_ASSIGNED TASK_:
Begin at the line bearing "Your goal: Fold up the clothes". Transcribe it and all subsequent lines of the material below exactly, and nothing more.

Segment Start: INFORMATION SUPPLIED

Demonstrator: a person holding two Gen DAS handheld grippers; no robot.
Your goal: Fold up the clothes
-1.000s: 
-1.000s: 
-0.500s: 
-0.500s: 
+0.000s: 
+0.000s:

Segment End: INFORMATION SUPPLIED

_EXERCISE RESULT_:
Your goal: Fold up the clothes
-1.000s: 
-1.000s: 
-0.500s: 
-0.500s: 
+0.000s: 
+0.000s:

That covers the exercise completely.